◆ Work order ◆
Output the listing word for word, minus pictures.

◆ Supplied entries ◆
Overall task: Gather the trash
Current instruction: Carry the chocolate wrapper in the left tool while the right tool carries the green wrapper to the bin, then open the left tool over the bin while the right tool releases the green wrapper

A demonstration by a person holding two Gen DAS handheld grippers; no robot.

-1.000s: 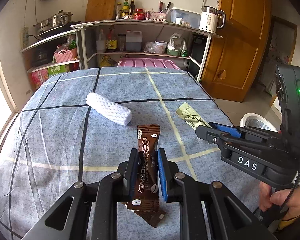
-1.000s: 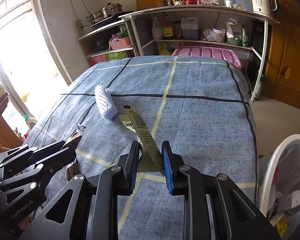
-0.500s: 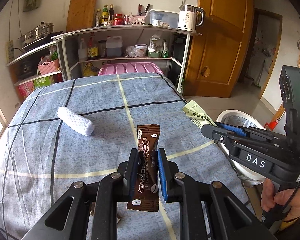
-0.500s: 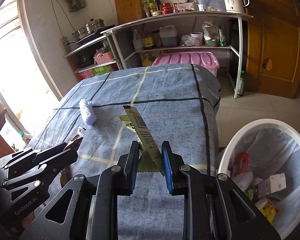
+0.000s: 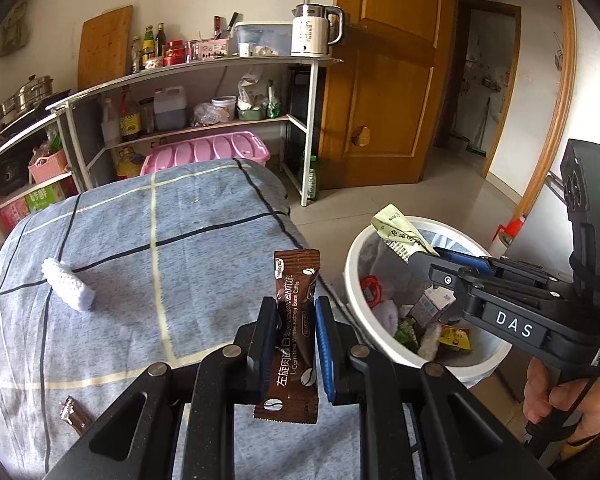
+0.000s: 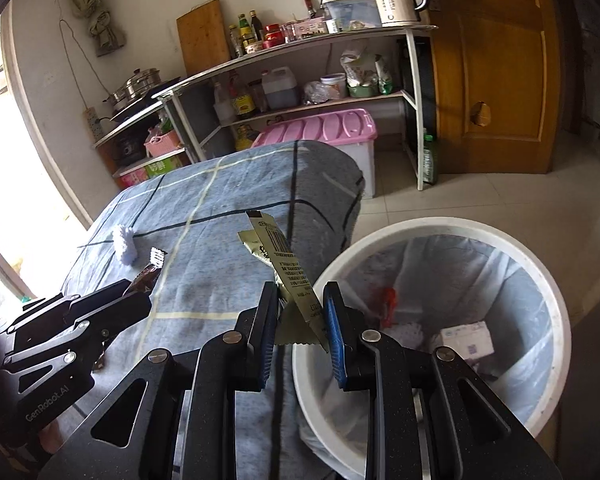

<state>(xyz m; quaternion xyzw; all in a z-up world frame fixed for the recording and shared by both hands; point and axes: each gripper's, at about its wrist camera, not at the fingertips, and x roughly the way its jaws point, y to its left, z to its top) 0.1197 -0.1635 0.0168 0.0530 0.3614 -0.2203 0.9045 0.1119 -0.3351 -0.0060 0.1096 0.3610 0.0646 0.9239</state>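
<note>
The white waste bin [image 6: 548, 292], lined with a pale bag and partly filled with wrappers and cartons, stands on the tiled floor just beside the corner of the blue checked bedspread [image 5: 112, 264].

The right gripper [image 6: 300, 320] tilts downward, level with the bin's near rim, jaws clenched on a green-gold sachet [image 6: 284, 268] that sticks up at a slant. From the left wrist view that sachet hangs over the bin's mouth, and a hand [image 5: 556, 396] grips the handle, cut off at the frame edge.

The left gripper [image 5: 296, 332] tilts down over the bedspread's corner, beside the bin, gripping a brown coffee stick [image 5: 294, 320] upright.

A white mesh sleeve [image 5: 66, 286] lies on the bedspread well away from the bin. A small brown wrapper [image 5: 74, 420] lies there too, partly hidden behind the left gripper's frame.
</note>
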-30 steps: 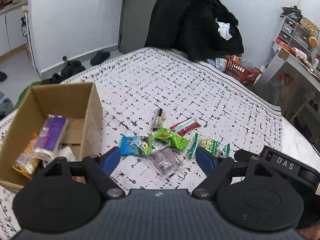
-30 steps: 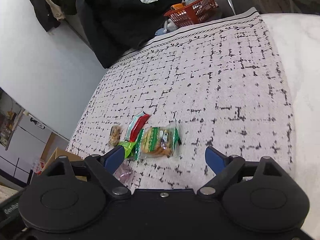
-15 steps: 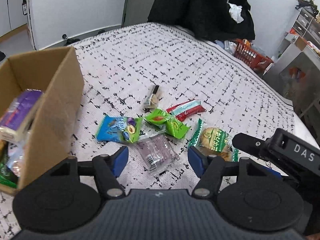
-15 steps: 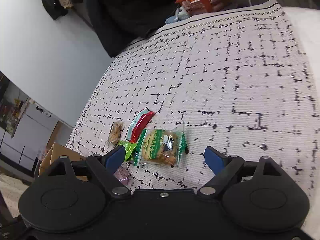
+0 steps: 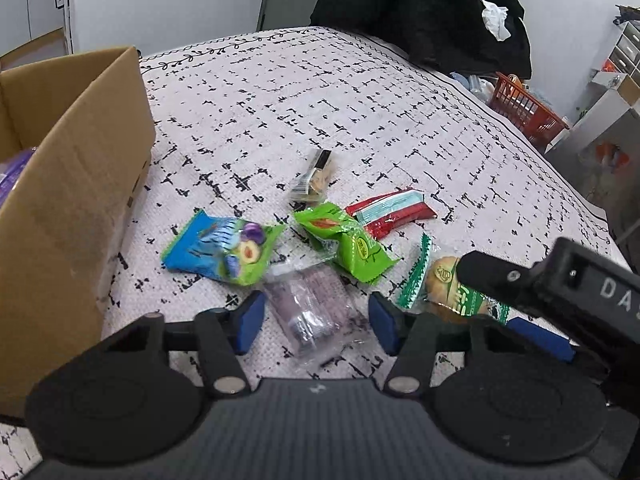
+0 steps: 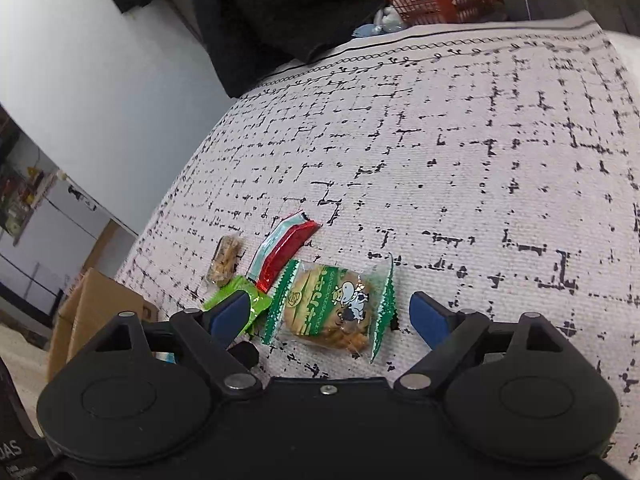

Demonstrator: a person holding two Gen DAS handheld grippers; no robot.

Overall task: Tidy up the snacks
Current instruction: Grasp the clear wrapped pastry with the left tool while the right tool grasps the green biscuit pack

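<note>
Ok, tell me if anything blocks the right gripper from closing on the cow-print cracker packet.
Nothing visible does. The right gripper is open, with the cracker packet lying flat on the bedspread between its fingers. The green wrapper sits just behind the left finger and might get nudged.

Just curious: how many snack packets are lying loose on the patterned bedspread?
6: blue-green fruit packet, clear purplish packet, green pouch, red-white bar, small nut bar, green-edged cookie pack. Others may be hidden.
</note>
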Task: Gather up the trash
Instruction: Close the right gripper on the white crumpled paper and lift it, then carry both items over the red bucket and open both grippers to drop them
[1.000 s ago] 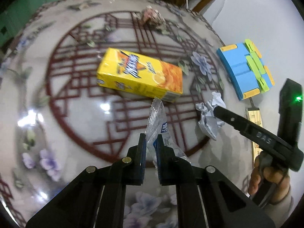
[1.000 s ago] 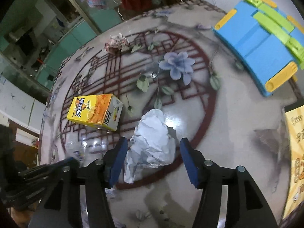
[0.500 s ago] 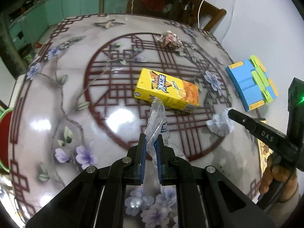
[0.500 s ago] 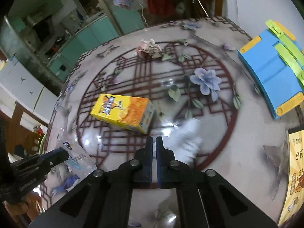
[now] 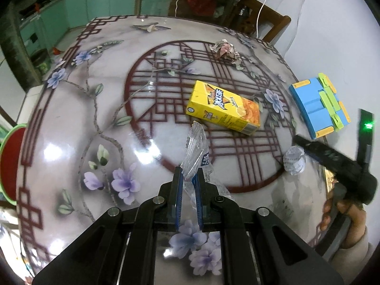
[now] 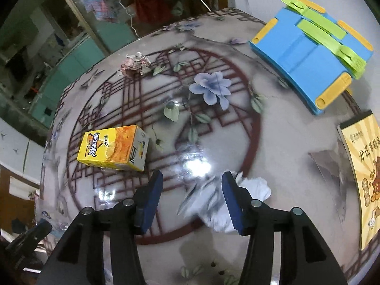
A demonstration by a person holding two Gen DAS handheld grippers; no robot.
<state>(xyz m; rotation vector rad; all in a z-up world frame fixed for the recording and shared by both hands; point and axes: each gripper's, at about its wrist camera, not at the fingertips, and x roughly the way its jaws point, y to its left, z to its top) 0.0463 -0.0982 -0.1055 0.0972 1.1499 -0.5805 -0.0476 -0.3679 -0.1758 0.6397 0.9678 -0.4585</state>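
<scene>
Left hand-held gripper (image 5: 188,180): jaws clenched on a clear plastic wrapper (image 5: 195,147). The wrapper stands up out of the blue pads and trails down to the right of them, above the worktop (image 5: 71,142), near edge of the patterned circle.

Right hand-held gripper (image 6: 192,185): jaws spread wide, released, grasping nothing. A crumpled white paper ball (image 6: 213,204) lies on the worktop between the fingers, bunched against and partly behind the right finger (image 6: 234,201); well apart from the left finger. Paper is motion-blurred, so contact with the right pad cannot be settled. In the left wrist view the same ball (image 5: 294,161) sits at the right rim of the red lattice circle, with the tip of the right hand-held gripper (image 5: 306,146) just over it.

Other trash on the worktop:
- Yellow drink carton (image 5: 223,108), lying on its side inside the circle, far of the wrapper. In the right wrist view (image 6: 114,148) it is left and far of the open jaws, apart from the paper ball.
- Pinkish crumpled paper wad (image 5: 225,49), at the far rim of the circle; also seen at (image 6: 134,64).

Not trash, right side of the worktop:
- Blue folded plastic item with yellow ends and green clips (image 6: 308,57), far right, close to the wall.
- Yellow printed booklet (image 6: 363,173), at the right edge, nearer than the blue item.

Left of the worktop, below its edge: red bin with a green rim (image 5: 9,163), only partly in view.
</scene>
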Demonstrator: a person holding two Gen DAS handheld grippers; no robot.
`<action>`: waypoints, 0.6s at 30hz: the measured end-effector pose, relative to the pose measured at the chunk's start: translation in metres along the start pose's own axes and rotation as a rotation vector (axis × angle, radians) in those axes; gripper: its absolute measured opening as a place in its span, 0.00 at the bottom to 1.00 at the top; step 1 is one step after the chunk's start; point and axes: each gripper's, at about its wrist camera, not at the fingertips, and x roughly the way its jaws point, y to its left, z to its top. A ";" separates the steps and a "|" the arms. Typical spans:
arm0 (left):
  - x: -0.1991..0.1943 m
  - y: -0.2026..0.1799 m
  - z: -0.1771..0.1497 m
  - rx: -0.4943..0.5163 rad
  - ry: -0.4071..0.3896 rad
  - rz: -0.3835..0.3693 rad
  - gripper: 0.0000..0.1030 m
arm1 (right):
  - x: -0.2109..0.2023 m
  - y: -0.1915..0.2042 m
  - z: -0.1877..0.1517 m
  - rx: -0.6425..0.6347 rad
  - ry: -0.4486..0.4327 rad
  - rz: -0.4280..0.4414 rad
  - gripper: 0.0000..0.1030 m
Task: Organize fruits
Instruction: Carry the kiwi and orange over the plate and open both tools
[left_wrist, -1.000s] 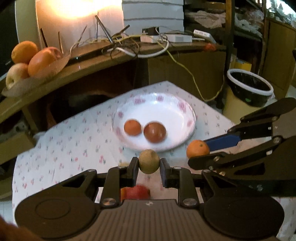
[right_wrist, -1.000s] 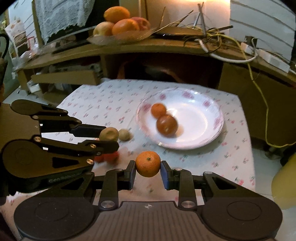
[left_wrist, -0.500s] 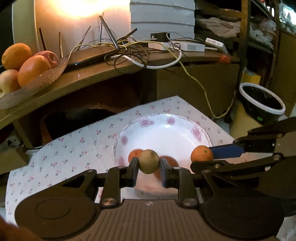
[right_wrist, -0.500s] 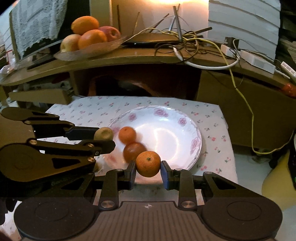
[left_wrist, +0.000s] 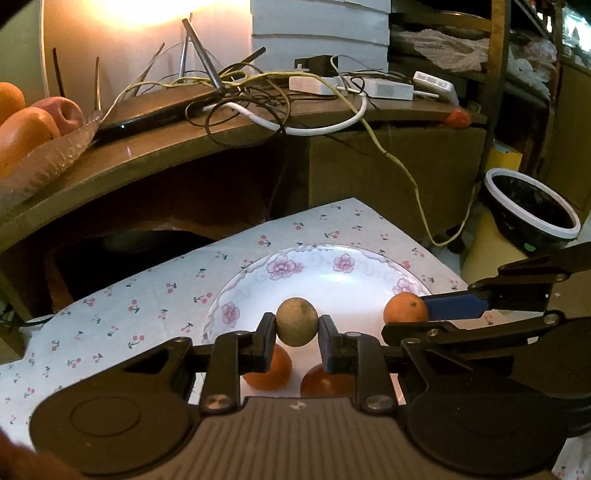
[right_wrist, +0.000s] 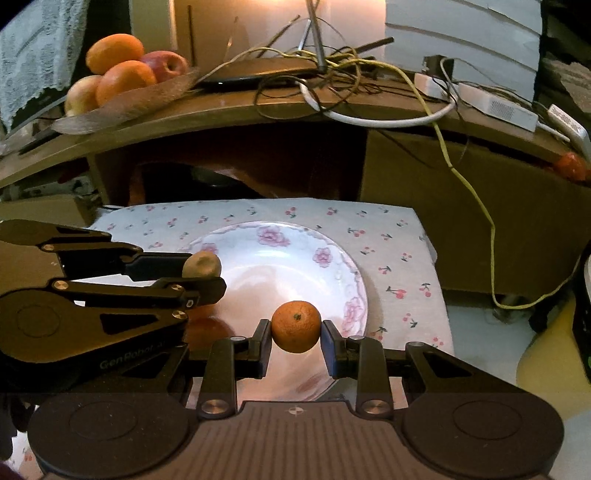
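My left gripper (left_wrist: 296, 328) is shut on a small brown-green round fruit (left_wrist: 296, 322) and holds it above the white flowered plate (left_wrist: 343, 273). My right gripper (right_wrist: 296, 332) is shut on a small orange (right_wrist: 296, 321) and holds it above the same plate (right_wrist: 280, 240). In the plate, under the left gripper, lie an orange fruit (left_wrist: 271, 373) and a darker red-orange fruit (left_wrist: 325, 380), both partly hidden. Each gripper shows in the other's view: the right one with its orange (left_wrist: 405, 309), the left one with its brown fruit (right_wrist: 202, 265).
The plate stands on a cherry-print cloth (left_wrist: 122, 314) over a low table. Behind it is a wooden shelf with tangled cables (left_wrist: 258, 96) and a fruit tray (right_wrist: 122, 96) holding oranges and apples. A black bin with a white rim (left_wrist: 532, 206) stands at the right.
Both grippers have moved forward with their fruits, from in front of the plate to over it. The plate's two fruits now lie beneath the left gripper.
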 end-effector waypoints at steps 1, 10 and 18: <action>0.002 0.001 -0.001 -0.001 0.002 0.002 0.28 | 0.002 -0.001 0.000 0.003 0.002 -0.001 0.30; 0.010 0.005 -0.003 -0.012 0.015 0.007 0.28 | 0.015 0.001 0.001 -0.002 0.013 -0.010 0.32; 0.008 0.007 -0.002 -0.016 0.010 0.017 0.30 | 0.016 0.001 0.002 -0.002 0.007 -0.010 0.33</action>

◆ Response area ◆
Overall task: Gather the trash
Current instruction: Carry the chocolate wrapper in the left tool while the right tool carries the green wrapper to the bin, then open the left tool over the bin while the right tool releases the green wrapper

A demonstration by a person holding two Gen DAS handheld grippers; no robot.

-1.000s: 
-1.000s: 
-0.500s: 
-0.500s: 
+0.000s: 
+0.000s: 

<state>(xyz m; quaternion xyzw; all in a z-up world frame fixed for the recording and shared by both hands; point and axes: each gripper's, at about its wrist camera, not at the fingertips, and x roughly the way its jaws point, y to its left, z to its top) 0.1197 -0.1635 0.0168 0.0530 0.3614 -0.2203 0.9045 0.1119 -0.3351 -0.0060 0.1096 0.3610 0.0646 0.9239</state>
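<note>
The white waste bin [image 6: 548, 292], lined with a pale bag and partly filled with wrappers and cartons, stands on the tiled floor just beside the corner of the blue checked bedspread [image 5: 112, 264].

The right gripper [image 6: 300, 320] tilts downward, level with the bin's near rim, jaws clenched on a green-gold sachet [image 6: 284, 268] that sticks up at a slant. From the left wrist view that sachet hangs over the bin's mouth, and a hand [image 5: 556, 396] grips the handle, cut off at the frame edge.

The left gripper [image 5: 296, 332] tilts down over the bedspread's corner, beside the bin, gripping a brown coffee stick [image 5: 294, 320] upright.

A white mesh sleeve [image 5: 66, 286] lies on the bedspread well away from the bin. A small brown wrapper [image 5: 74, 420] lies there too, partly hidden behind the left gripper's frame.
</note>
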-30 steps: 
-30 steps: 
-15 steps: 
-15 steps: 
+0 steps: 
+0 steps: 

Demonstrator: a person holding two Gen DAS handheld grippers; no robot.

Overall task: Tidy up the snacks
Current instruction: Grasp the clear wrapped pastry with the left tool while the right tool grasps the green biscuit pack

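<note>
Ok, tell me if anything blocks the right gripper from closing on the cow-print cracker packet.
Nothing visible does. The right gripper is open, with the cracker packet lying flat on the bedspread between its fingers. The green wrapper sits just behind the left finger and might get nudged.

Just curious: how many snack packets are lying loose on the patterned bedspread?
6: blue-green fruit packet, clear purplish packet, green pouch, red-white bar, small nut bar, green-edged cookie pack. Others may be hidden.
</note>
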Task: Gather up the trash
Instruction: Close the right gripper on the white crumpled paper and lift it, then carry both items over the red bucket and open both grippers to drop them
[1.000 s ago] 
[1.000 s ago] 
[0.500 s ago] 
[0.500 s ago] 
[now] 
[now] 
A demonstration by a person holding two Gen DAS handheld grippers; no robot.
<state>(xyz m; rotation vector rad; all in a z-up world frame fixed for the recording and shared by both hands; point and axes: each gripper's, at about its wrist camera, not at the fingertips, and x roughly the way its jaws point, y to its left, z to its top) 0.0463 -0.0982 -0.1055 0.0972 1.1499 -0.5805 -0.0476 -0.3679 -0.1758 0.6397 0.9678 -0.4585</state>
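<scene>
Left hand-held gripper (image 5: 188,180): jaws clenched on a clear plastic wrapper (image 5: 195,147). The wrapper stands up out of the blue pads and trails down to the right of them, above the worktop (image 5: 71,142), near edge of the patterned circle.

Right hand-held gripper (image 6: 192,185): jaws spread wide, released, grasping nothing. A crumpled white paper ball (image 6: 213,204) lies on the worktop between the fingers, bunched against and partly behind the right finger (image 6: 234,201); well apart from the left finger. Paper is motion-blurred, so contact with the right pad cannot be settled. In the left wrist view the same ball (image 5: 294,161) sits at the right rim of the red lattice circle, with the tip of the right hand-held gripper (image 5: 306,146) just over it.

Other trash on the worktop:
- Yellow drink carton (image 5: 223,108), lying on its side inside the circle, far of the wrapper. In the right wrist view (image 6: 114,148) it is left and far of the open jaws, apart from the paper ball.
- Pinkish crumpled paper wad (image 5: 225,49), at the far rim of the circle; also seen at (image 6: 134,64).

Not trash, right side of the worktop:
- Blue folded plastic item with yellow ends and green clips (image 6: 308,57), far right, close to the wall.
- Yellow printed booklet (image 6: 363,173), at the right edge, nearer than the blue item.

Left of the worktop, below its edge: red bin with a green rim (image 5: 9,163), only partly in view.
</scene>
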Demonstrator: a person holding two Gen DAS handheld grippers; no robot.
`<action>`: waypoints, 0.6s at 30hz: the measured end-effector pose, relative to the pose measured at the chunk's start: translation in metres along the start pose's own axes and rotation as a rotation vector (axis × angle, radians) in those axes; gripper: its absolute measured opening as a place in its span, 0.00 at the bottom to 1.00 at the top; step 1 is one step after the chunk's start; point and axes: each gripper's, at about its wrist camera, not at the fingertips, and x roughly the way its jaws point, y to its left, z to its top. A ";" separates the steps and a "|" the arms. Typical spans:
arm0 (left):
  - x: -0.1991..0.1943 m
  - y: -0.2026..0.1799 m
  - z: -0.1771..0.1497 m
  - rx: -0.4943..0.5163 rad
  - ry: -0.4071..0.3896 rad
  - rz: -0.3835..0.3693 rad
  - gripper: 0.0000..0.1030 m
arm1 (right):
  - x: -0.2109..0.2023 m
  - y: -0.1915..0.2042 m
  - z: -0.1877..0.1517 m
  - rx: -0.6425..0.6347 rad
  - ry: -0.4486..0.4327 rad
  - rz: -0.4280..0.4414 rad
  - gripper: 0.0000..0.1030 m
Task: Organize fruits
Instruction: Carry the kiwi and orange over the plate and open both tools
[left_wrist, -1.000s] 
[right_wrist, -1.000s] 
[left_wrist, -0.500s] 
[right_wrist, -0.500s] 
[left_wrist, +0.000s] 
[right_wrist, +0.000s] 
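My left gripper (left_wrist: 296, 328) is shut on a small brown-green round fruit (left_wrist: 296, 322) and holds it above the white flowered plate (left_wrist: 343, 273). My right gripper (right_wrist: 296, 332) is shut on a small orange (right_wrist: 296, 321) and holds it above the same plate (right_wrist: 280, 240). In the plate, under the left gripper, lie an orange fruit (left_wrist: 271, 373) and a darker red-orange fruit (left_wrist: 325, 380), both partly hidden. Each gripper shows in the other's view: the right one with its orange (left_wrist: 405, 309), the left one with its brown fruit (right_wrist: 202, 265).
The plate stands on a cherry-print cloth (left_wrist: 122, 314) over a low table. Behind it is a wooden shelf with tangled cables (left_wrist: 258, 96) and a fruit tray (right_wrist: 122, 96) holding oranges and apples. A black bin with a white rim (left_wrist: 532, 206) stands at the right.
Both grippers have moved forward with their fruits, from in front of the plate to over it. The plate's two fruits now lie beneath the left gripper.
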 end-effector waypoints at steps 1, 10 and 18: <action>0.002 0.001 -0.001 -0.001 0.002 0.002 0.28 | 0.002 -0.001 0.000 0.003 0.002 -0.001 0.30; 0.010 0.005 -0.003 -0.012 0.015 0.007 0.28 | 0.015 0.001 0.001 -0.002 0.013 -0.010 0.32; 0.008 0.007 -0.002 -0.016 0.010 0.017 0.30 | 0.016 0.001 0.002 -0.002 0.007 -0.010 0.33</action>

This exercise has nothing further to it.